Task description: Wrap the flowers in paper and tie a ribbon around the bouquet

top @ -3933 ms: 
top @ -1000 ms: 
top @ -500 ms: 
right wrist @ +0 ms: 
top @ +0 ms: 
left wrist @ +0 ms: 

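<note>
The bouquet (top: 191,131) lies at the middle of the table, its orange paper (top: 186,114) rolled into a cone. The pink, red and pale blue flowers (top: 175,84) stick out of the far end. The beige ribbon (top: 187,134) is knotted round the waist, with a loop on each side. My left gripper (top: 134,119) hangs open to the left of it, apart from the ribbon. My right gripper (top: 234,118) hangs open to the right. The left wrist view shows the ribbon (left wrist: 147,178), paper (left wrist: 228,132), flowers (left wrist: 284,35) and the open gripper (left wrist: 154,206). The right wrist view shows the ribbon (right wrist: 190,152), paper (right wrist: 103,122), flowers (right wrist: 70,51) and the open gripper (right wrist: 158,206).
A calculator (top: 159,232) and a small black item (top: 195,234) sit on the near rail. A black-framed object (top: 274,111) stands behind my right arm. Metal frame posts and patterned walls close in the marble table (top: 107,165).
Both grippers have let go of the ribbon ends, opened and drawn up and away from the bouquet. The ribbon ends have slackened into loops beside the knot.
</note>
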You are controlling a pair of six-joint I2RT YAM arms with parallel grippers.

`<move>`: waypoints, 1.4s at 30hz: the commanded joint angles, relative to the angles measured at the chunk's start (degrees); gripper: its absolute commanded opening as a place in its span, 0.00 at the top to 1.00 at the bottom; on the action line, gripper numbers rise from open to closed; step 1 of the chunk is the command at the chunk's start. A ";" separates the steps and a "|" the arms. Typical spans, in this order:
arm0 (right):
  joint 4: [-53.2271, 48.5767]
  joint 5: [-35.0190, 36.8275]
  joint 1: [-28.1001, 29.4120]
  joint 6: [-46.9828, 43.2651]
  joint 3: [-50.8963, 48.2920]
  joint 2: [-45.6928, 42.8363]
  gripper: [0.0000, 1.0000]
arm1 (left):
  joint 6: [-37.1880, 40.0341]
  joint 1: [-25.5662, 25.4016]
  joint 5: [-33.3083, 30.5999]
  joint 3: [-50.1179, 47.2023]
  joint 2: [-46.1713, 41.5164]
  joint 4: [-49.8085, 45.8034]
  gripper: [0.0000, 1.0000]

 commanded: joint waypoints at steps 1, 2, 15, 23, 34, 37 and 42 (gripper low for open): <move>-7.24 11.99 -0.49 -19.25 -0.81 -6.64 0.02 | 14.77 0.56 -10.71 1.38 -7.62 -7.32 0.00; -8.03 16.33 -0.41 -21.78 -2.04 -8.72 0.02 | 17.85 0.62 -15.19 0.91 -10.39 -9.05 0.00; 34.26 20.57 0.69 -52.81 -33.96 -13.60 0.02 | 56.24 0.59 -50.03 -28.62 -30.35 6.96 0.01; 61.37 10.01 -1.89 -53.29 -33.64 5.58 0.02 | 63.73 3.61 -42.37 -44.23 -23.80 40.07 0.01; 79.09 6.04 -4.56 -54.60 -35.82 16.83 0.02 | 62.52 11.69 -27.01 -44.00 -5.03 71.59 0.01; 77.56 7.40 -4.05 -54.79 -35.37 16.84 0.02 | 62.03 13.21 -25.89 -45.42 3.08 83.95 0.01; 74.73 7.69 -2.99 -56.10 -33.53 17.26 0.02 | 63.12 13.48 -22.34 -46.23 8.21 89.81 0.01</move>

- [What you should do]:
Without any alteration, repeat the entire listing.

- [Written answer]:
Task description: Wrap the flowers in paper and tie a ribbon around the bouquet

top @ -3933 ms: 
top @ -1000 ms: 
top @ -500 ms: 
right wrist @ +0 ms: 
top @ +0 ms: 
left wrist @ +0 ms: 

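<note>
The bouquet (top: 191,131) lies at the middle of the table, its orange paper (top: 186,114) rolled into a cone. The pink, red and pale blue flowers (top: 175,84) stick out of the far end. The beige ribbon (top: 187,134) is knotted round the waist, with a loop on each side. My left gripper (top: 134,119) hangs open to the left of it, apart from the ribbon. My right gripper (top: 234,118) hangs open to the right. The left wrist view shows the ribbon (left wrist: 147,178), paper (left wrist: 228,132), flowers (left wrist: 284,35) and the open gripper (left wrist: 154,206). The right wrist view shows the ribbon (right wrist: 190,152), paper (right wrist: 103,122), flowers (right wrist: 70,51) and the open gripper (right wrist: 158,206).
A calculator (top: 159,232) and a small black item (top: 195,234) sit on the near rail. A black-framed object (top: 274,111) stands behind my right arm. Metal frame posts and patterned walls close in the marble table (top: 107,165).
Both grippers have let go of the ribbon ends, opened and drawn up and away from the bouquet. The ribbon ends have slackened into loops beside the knot.
</note>
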You are controlling a pair of six-joint I2RT YAM arms with parallel grippers.

`<move>`: waypoints, 1.4s at 30hz: the commanded joint angles, relative to the angles measured at the chunk's start (degrees); gripper: its absolute commanded opening as a place in its span, 0.00 at the top to 1.00 at the bottom; on the action line, gripper numbers rise from open to closed; step 1 of the chunk is the command at the chunk's start. A ";" separates the steps and a "|" the arms. Typical spans, in this order:
arm0 (right):
  joint 4: [-53.2271, 48.5767]
  joint 5: [-35.0190, 36.8275]
  joint 1: [-28.1001, 29.4120]
  joint 6: [-46.9828, 43.2651]
  joint 3: [-50.8963, 48.2920]
  joint 2: [-45.6928, 42.8363]
  gripper: [0.0000, 1.0000]
arm1 (left):
  joint 6: [-37.1880, 40.0341]
  joint 1: [-25.5662, 25.4016]
  joint 5: [-33.3083, 30.5999]
  joint 3: [-50.1179, 47.2023]
  joint 2: [-46.1713, 41.5164]
  joint 4: [-49.8085, 45.8034]
  gripper: [0.0000, 1.0000]

 commanded: joint waypoints at steps 1, 2, 15, 23, 34, 37 and 42 (gripper low for open): <move>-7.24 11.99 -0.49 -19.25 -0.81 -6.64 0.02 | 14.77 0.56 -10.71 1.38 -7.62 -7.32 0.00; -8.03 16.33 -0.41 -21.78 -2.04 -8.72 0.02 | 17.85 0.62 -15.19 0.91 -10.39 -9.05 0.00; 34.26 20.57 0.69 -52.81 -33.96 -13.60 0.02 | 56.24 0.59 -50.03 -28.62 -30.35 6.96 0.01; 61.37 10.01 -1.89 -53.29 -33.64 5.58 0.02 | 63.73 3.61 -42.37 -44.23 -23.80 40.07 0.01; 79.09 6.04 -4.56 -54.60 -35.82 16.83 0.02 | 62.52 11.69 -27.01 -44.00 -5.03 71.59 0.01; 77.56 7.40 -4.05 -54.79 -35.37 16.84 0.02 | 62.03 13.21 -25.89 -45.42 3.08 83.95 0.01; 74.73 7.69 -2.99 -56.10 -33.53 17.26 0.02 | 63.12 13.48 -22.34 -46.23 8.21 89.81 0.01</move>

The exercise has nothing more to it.